South Aspen Street lodge still on table
ASPEN – Whether a parcel of land on South Aspen Street will be developed as a lodge or townhomes remains unclear, though the Aspen City Council on Monday made its preference perfectly clear.
“If we can go forward with a lodge, whose scale matches the current code, we’d be willing to make some concessions to make that happen,” Mayor Mick Ireland said during a public hearing on the “South Aspen Street Subdivision.”
“I’m in,” Councilman Torre agreed. “I’m excited we have the ability to make this work. … I know we can make this work.”
The idea of a lodge at this location – below Aspen Mountain’s Lift 1A – has been in the works for several years. At one time, it was part of the Lodge at Aspen Mountain debate.
ASV Aspen Street Owners LLC acquired the rights to develop the property after the former developer went bankrupt. The new owners obtained previously granted approvals to develop 14 townhouses and 17 affordable-housing units on the site.
On Monday, the developers presented a revised version of that townhome project. And while the council noted many improved aspects, members were concerned by a proposal to move eight affordable-housing units offsite, near the Aspen Business Center. Town staffers were similarly concerned with the revised project, suggesting the developers “substantially revise the plan” before gaining approval.
Before the council goes too far down the path of approving or denying the townhome development, however, it wanted to delve further into the idea of a lodge at the site.
ASV Aspen Street Owners LLC representatives agreed a lodge is best in theory but cautioned the council about challenges ahead – namely designing a lodge that meets the city’s requirements in mass and scale but at a price the developer can afford.
“All you have to do is stand at the bottom of the hill, and it’s clear this site should be a lodge,” said David Parker, of ASV Aspen Street Owners LLC. “We bought this site with the intention of building a lodge, and we spent a year trying to do that.
“So I just want to be clear that while we really love where you guys are coming from, and it’s very productive, I don’t think we’re going to be able to shrink this very much under every scenario we’ve looked at.”
In fact, Parker said his company is considering as many as 80 hotel rooms and a structure that looks much like one that came out of a co-op process for the site – an outcome that Community Development Director Chris Bendon said “is very much worth taking up again.”
“We have struggled with approval of the townhomes,” he said. “We don’t think townhomes necessarily serve the community or the resort at the site.
“We think discussing the lodge option is something worth doing.”
Thus, the public hearing on the townhome project was postponed until July 23, at which time town planners will present the council with steps needed to continue the discussion about the potential for a lodge on South Aspen Street.
In other business, the council on Monday postponed its discussion on revised plans for the $10 million Pitkin County Library expansion until July 30 at 5 p.m.
County officials want to place a property tax increase on the Nov. 6 ballot to help pay for library construction and operating costs – an action that has to be completed by the end of August.
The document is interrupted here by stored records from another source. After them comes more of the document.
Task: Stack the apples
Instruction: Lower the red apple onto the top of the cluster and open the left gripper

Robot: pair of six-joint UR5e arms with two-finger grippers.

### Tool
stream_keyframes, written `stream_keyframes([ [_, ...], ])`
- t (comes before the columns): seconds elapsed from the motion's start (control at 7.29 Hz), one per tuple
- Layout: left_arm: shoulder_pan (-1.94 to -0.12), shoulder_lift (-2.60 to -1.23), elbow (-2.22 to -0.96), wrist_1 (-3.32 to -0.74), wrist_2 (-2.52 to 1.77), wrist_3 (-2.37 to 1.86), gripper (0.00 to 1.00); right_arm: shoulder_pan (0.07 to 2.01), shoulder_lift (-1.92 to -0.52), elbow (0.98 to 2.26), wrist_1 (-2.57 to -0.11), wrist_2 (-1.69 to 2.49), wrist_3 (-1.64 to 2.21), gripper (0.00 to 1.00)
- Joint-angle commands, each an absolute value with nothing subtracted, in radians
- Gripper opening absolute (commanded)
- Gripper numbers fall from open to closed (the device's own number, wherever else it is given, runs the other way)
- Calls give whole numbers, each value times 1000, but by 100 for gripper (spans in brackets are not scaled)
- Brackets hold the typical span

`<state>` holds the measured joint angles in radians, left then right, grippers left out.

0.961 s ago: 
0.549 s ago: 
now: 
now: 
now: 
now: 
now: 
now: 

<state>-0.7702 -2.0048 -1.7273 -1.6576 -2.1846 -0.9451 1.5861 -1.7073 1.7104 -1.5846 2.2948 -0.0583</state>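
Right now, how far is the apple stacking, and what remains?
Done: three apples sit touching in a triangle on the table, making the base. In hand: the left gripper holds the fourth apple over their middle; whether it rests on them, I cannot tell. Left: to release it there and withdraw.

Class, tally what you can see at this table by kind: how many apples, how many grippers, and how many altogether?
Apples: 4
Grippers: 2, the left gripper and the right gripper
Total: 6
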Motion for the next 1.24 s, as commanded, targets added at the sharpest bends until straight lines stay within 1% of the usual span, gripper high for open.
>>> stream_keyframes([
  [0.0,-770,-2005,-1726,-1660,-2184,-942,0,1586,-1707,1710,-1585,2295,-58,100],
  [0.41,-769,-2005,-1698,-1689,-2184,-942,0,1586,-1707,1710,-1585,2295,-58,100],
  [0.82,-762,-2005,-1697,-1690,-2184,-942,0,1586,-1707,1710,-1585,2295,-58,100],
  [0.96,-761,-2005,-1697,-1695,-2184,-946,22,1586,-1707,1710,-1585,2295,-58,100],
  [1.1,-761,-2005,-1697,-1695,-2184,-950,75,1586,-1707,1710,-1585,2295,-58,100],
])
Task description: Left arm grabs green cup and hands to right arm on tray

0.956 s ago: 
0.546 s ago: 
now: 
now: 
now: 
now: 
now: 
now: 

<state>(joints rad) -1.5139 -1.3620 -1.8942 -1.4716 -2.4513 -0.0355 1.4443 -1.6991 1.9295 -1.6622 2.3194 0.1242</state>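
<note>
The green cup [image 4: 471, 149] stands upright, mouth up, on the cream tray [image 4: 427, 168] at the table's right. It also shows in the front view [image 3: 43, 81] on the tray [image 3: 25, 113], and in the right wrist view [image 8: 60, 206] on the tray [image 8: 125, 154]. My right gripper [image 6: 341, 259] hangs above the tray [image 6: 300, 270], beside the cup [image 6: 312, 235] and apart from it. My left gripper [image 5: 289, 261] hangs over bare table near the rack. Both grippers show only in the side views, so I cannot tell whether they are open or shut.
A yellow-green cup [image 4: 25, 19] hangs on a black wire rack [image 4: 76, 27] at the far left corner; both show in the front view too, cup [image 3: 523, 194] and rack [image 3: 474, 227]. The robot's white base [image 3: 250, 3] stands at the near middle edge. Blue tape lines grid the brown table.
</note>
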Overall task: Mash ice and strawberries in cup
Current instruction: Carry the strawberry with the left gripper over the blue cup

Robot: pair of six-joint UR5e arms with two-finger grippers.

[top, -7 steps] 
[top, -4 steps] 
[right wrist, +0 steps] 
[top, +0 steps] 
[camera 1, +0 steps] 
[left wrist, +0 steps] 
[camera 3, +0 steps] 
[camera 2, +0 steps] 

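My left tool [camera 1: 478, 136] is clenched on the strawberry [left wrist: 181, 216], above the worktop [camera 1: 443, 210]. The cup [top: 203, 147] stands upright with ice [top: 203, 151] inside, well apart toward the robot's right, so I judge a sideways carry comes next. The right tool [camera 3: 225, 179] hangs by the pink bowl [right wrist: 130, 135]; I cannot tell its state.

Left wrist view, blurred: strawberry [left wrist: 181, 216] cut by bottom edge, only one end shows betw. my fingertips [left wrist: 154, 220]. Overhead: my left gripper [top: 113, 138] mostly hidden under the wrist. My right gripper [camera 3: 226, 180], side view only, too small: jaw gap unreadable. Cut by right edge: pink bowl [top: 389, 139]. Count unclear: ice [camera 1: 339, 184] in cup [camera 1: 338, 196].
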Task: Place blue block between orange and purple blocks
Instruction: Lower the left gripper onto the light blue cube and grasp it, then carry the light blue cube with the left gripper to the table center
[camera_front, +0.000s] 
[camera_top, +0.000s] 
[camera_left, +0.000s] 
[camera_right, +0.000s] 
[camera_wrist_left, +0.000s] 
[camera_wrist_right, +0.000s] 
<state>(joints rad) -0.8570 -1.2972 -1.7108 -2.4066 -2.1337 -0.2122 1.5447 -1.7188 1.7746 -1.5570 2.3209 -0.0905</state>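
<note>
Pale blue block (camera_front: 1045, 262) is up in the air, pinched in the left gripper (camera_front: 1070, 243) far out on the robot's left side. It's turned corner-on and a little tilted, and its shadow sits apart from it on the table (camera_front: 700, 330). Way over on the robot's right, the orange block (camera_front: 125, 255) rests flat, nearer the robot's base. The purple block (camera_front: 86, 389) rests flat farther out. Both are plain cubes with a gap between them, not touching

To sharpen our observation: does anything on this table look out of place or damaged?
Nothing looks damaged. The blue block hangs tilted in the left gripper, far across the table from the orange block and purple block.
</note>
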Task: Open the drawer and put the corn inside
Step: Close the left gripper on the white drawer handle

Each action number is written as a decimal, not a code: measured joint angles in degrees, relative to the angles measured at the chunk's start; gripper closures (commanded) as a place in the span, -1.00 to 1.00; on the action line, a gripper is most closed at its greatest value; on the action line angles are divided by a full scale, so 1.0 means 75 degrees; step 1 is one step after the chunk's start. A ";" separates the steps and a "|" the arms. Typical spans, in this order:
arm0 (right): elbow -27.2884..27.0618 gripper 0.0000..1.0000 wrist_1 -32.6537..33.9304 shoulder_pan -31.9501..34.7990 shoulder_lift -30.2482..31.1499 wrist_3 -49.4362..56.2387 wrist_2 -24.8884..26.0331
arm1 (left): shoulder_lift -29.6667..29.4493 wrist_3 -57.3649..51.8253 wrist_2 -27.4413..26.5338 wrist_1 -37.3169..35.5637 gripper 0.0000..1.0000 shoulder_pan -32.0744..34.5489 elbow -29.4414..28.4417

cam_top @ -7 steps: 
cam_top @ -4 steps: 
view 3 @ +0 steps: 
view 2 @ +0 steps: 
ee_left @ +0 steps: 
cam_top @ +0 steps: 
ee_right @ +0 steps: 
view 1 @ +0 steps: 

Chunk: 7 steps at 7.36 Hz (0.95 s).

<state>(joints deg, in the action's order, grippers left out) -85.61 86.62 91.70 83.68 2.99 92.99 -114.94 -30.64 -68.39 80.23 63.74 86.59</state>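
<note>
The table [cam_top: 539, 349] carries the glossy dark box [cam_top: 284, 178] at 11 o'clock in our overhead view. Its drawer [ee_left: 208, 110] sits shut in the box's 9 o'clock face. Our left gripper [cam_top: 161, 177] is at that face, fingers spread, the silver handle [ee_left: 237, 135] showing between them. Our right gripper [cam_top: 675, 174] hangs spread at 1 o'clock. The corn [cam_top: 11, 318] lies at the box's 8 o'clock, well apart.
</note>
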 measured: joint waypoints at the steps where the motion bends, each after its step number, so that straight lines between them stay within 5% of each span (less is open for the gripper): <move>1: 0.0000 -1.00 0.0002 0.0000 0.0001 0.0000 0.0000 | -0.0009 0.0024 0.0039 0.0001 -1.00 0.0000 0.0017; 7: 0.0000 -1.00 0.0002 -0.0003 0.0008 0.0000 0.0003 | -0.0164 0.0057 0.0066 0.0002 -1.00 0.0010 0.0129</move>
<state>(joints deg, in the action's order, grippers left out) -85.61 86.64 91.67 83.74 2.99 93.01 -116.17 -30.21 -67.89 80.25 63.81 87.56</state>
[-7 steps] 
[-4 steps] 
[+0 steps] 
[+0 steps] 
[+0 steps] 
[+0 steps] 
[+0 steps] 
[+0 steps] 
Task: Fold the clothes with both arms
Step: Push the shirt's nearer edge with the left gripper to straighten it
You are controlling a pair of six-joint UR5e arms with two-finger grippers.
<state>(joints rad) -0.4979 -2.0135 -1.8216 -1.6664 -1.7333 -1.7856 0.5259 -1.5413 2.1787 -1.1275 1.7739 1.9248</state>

But before they can proceed, the city, as a landowner and stakeholder in the project, has to weigh in on the two-story addition’s mass and scale.
During previous discussions, council members have expressed concerns that the planning team working on library designs and related issues hasn’t done all of its homework. Questions have centered on the size of a rooflike canopy that would cover the facility, the potential for cost overruns and the relationship between the library’s new amenities and the city’s plans for a reconfigured Galena Plaza.